Plácido de la Vega Daza y Colón de Portugal (1830–1878) was a General and Governor of the Mexican state Sinaloa.
He descended directly from Cristopher Columbus' great-great-grandson, the Admiral and 3rd Duke of Veragua and Marquis of Jamaica, D. Nuno Alvares Pereira Colón de Portugal y Fernández de Córdoba, and his second wife, Luisa de Aragón y Zapata. From the 17th century to the 18th century his family was heir to the famous Majorat or " El Mayorazgo de la Colonas" established in Pontevedra, Spain by his ancestors D. Miguel Henríquez Flores and Dª. Jerónima de Vargas Machuca. In the mid 18th century, his family settled in the northern Mexican city of Culiacán, Sinaloa which was then New Spain, and became the major political and commercial influence of Northern Mexico. His family owned vast lands, valleys, and gold mines, but he did not sympathize with his family's ideology of repression of the poor. Although members of his family had previously held his position as Sinaloa governors, he prevented his relatives from having access to politics (with major consequences) when he became governor at the age of 29.
Plácido de la Vega was a native of El Fuerte de Montesclaros, Sinaloa, Mexico.
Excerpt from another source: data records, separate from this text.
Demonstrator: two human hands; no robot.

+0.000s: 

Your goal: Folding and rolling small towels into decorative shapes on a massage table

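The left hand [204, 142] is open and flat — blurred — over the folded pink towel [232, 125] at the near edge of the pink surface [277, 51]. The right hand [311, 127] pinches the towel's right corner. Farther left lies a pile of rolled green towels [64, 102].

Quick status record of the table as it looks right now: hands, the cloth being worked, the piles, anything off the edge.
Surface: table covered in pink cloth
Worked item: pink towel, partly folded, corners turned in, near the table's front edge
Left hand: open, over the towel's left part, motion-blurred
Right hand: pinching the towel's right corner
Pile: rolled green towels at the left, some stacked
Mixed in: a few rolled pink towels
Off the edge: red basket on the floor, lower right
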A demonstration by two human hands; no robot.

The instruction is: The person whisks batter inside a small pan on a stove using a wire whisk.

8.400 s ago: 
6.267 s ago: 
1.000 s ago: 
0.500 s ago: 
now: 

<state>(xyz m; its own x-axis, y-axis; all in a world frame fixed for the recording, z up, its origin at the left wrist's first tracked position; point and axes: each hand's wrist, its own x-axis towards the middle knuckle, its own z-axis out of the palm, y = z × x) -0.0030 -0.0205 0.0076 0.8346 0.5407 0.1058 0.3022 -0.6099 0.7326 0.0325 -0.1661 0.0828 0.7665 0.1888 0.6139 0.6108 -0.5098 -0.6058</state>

Born to Francisco Xavier de la Vega y Esquer and María Dolores Daza, great-grandson of Baltasar Ignacio de la Vega Enríquez y Colón de Portugal (member of the family of the Dukes of Veragua) and Ana Irene de la Puente y Villegas). He was an idealist with strong temperament, and found in the military a career that best suited his intellectual and idealistic pursuits.
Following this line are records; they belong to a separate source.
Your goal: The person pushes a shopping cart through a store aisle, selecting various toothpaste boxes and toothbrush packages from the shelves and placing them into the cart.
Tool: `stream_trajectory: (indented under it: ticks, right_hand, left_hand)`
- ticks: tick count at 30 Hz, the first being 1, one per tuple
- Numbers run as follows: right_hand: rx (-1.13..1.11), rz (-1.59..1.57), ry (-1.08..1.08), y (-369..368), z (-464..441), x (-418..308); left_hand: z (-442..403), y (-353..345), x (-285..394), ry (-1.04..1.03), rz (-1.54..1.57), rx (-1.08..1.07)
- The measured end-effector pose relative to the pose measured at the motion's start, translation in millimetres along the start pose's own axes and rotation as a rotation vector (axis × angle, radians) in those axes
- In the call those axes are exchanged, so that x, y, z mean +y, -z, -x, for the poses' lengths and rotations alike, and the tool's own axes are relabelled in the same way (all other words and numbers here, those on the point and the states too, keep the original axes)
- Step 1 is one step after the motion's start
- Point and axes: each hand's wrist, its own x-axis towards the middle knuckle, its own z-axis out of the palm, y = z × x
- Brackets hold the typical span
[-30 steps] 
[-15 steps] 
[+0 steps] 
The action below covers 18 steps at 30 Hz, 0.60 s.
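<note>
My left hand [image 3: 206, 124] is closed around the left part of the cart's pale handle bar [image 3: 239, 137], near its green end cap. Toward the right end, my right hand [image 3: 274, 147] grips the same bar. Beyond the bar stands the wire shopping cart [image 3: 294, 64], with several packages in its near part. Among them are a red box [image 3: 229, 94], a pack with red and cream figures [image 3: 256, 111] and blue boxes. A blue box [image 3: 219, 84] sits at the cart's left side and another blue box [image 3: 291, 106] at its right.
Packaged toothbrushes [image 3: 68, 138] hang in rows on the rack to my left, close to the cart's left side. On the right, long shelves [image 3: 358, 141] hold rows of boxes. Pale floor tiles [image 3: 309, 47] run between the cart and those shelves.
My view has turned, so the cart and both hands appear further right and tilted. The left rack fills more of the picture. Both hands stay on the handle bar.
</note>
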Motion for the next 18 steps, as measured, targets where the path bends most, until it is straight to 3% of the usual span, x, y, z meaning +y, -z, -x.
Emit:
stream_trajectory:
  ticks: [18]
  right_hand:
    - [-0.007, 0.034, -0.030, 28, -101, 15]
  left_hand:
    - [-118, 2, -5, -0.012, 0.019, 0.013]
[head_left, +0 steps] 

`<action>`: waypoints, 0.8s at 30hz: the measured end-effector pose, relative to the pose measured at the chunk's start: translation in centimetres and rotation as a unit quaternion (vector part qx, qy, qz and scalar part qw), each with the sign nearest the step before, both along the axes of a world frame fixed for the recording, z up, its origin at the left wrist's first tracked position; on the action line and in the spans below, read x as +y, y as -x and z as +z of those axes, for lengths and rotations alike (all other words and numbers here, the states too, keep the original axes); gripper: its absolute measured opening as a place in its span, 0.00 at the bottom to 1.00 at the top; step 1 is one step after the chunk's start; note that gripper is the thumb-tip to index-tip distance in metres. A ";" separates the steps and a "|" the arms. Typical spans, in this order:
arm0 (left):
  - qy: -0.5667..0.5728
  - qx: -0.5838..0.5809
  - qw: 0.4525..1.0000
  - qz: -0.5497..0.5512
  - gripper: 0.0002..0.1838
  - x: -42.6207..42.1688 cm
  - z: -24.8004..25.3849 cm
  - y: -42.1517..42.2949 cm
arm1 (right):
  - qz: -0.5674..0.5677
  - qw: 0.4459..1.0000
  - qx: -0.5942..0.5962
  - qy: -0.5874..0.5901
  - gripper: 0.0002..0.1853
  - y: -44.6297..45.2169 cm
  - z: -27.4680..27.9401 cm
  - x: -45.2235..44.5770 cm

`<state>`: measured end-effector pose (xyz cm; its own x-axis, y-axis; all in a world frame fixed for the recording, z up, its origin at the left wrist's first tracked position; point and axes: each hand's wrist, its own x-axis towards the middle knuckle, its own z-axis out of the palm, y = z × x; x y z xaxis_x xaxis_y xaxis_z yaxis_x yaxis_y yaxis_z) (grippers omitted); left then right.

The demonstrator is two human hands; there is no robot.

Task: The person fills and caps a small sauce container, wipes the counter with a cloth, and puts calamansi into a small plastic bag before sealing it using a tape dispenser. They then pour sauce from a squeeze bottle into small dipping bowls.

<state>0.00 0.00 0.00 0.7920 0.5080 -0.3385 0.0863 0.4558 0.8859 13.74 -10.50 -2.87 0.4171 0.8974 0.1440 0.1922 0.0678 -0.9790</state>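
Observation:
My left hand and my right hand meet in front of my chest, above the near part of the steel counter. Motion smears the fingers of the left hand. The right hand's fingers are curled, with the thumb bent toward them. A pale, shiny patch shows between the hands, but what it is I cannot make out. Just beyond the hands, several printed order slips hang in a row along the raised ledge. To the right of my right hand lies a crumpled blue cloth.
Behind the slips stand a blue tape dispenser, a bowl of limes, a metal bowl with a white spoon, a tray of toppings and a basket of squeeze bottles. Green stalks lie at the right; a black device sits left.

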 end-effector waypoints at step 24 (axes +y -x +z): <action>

When President Benito Juárez led Mexico's resistance against the French Intervention, financial and military support from outside of Mexico was desperately sought after. In 1864, General Plácido de la Vega, by then a 3rd division central army General, was sent by Juárez on a secret mission to California, to meet with leading Mexican-American families of Contra Costa to seek support for the constitutional government of Mexico and the movement for independence. Seeking additional political influence, General Vega also became a vice-president of the Union Club of San Francisco (Pacific-Union Club). As an officer of the Union Club, he contributed both time and money working on Abraham Lincoln's 1864 re-election.